▸ Exercise
Using the material that follows, output exactly the lines from the one containing "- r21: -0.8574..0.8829" through the one containing "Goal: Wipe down", with both ends kept.

▸ Dataset extract
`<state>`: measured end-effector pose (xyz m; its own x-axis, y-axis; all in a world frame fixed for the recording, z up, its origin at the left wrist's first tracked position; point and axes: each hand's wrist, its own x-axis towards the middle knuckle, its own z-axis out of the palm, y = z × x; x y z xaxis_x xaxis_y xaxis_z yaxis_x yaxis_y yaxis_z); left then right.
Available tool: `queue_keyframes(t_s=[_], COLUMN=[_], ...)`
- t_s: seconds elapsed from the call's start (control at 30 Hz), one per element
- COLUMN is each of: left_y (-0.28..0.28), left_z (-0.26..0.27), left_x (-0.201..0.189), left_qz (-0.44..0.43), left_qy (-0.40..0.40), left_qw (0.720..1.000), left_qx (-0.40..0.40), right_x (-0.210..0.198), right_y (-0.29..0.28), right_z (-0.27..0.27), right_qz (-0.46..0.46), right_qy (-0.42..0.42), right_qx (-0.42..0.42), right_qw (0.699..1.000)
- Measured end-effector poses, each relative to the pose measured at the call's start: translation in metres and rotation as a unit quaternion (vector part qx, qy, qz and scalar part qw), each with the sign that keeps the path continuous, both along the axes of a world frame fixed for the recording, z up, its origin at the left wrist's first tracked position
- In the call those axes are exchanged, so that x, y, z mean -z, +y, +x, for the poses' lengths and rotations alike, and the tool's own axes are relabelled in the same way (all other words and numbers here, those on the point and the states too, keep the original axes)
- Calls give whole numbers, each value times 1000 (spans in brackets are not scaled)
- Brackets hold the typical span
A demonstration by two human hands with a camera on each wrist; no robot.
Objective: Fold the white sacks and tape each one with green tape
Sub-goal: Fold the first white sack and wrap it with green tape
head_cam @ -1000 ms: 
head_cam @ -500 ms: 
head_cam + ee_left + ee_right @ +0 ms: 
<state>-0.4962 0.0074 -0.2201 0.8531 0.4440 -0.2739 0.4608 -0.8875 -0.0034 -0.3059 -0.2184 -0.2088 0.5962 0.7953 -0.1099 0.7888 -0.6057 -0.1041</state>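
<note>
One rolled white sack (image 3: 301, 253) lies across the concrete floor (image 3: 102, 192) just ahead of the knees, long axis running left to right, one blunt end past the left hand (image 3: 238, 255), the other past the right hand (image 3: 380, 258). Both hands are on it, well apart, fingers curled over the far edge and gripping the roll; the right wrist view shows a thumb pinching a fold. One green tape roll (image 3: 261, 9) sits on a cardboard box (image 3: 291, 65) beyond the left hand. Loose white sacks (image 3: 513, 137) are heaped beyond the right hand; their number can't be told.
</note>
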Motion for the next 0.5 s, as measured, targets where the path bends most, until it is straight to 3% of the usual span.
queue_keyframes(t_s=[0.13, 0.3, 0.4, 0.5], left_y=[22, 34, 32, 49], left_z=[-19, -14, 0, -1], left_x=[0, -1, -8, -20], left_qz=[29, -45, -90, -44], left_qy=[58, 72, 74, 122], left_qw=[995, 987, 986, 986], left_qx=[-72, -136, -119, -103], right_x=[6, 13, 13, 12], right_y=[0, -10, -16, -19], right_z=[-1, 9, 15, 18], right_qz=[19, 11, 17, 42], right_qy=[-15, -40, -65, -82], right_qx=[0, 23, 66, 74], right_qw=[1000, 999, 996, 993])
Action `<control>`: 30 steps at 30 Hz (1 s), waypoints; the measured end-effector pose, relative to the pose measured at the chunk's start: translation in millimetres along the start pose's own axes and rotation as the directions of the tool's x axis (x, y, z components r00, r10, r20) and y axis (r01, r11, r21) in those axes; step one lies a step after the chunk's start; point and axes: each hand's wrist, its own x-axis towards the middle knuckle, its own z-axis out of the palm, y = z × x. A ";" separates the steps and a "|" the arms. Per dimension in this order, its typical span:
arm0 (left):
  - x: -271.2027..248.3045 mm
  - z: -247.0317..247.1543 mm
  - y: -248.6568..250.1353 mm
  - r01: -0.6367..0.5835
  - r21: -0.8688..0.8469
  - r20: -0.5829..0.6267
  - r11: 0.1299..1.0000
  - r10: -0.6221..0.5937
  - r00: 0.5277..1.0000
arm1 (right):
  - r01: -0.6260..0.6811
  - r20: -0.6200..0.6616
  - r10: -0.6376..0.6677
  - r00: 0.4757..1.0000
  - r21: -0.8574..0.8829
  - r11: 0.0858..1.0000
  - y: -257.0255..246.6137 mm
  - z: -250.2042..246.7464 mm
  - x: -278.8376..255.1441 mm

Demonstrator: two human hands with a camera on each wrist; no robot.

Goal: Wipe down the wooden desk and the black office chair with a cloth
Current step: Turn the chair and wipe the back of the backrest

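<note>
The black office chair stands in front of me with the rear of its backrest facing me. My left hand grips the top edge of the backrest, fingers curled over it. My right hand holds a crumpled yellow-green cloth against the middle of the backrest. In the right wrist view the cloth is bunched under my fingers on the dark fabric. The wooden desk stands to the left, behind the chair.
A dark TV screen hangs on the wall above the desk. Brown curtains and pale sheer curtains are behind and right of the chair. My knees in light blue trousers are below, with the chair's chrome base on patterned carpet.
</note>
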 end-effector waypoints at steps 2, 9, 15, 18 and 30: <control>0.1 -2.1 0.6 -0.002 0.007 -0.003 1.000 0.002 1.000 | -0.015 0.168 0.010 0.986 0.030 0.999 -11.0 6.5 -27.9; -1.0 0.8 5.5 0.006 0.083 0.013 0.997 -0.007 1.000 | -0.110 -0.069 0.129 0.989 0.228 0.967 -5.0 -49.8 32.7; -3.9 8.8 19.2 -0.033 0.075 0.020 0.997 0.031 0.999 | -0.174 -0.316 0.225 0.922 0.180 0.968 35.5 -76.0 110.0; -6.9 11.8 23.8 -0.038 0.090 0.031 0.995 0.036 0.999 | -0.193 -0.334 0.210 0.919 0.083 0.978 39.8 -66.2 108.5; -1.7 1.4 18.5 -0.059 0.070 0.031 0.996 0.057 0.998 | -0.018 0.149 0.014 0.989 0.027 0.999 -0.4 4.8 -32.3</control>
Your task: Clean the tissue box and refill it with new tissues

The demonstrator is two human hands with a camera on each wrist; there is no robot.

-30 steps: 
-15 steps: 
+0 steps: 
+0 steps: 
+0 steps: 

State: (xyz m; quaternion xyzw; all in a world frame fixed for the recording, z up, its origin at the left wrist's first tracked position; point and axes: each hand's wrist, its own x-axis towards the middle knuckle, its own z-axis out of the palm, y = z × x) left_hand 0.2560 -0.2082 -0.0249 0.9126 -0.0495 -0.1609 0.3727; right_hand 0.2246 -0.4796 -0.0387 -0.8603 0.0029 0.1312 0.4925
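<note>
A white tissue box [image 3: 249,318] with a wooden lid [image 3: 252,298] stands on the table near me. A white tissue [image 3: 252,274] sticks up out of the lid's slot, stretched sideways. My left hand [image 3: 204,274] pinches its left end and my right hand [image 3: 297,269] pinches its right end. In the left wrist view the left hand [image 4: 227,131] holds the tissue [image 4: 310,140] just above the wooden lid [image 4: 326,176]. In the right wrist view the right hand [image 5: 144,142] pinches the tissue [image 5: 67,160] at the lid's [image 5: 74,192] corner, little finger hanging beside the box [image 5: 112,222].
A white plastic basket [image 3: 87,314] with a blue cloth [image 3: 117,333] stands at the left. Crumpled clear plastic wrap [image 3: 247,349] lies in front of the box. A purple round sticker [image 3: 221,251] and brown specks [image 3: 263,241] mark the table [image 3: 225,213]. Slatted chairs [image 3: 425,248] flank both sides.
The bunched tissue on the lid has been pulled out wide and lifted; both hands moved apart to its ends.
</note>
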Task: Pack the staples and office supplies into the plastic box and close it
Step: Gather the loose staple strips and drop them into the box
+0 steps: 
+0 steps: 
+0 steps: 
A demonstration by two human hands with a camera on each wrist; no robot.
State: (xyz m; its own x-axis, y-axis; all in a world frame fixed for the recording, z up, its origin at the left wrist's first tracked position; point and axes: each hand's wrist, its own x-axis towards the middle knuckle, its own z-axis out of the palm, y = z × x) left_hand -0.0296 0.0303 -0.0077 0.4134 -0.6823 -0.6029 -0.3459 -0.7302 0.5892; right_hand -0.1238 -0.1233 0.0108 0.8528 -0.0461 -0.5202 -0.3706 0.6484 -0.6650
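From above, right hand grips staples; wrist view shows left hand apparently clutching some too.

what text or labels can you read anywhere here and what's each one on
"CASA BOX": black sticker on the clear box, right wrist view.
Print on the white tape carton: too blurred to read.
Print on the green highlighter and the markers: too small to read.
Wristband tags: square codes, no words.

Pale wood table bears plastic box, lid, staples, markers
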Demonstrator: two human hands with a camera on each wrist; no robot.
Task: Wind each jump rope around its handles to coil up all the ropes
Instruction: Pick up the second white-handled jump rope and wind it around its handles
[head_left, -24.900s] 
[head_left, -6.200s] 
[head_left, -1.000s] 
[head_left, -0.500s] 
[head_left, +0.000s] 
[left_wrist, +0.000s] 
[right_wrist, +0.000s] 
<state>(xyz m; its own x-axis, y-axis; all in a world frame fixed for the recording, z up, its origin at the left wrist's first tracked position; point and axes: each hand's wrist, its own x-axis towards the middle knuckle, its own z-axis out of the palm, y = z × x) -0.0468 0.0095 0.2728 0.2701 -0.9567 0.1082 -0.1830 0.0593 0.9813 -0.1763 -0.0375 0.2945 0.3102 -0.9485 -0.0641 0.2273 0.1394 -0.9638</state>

▸ Exercise result
  - r21: -0.8574..0.8829
  - r11: 0.0858..1.0000
  - y: -257.0255..246.6137 mm
  - z: -250.2042..246.7464 mm
  - x: -278.8376..255.1441 mm

Demonstrator: two human hands with a camera on each wrist; no robot.

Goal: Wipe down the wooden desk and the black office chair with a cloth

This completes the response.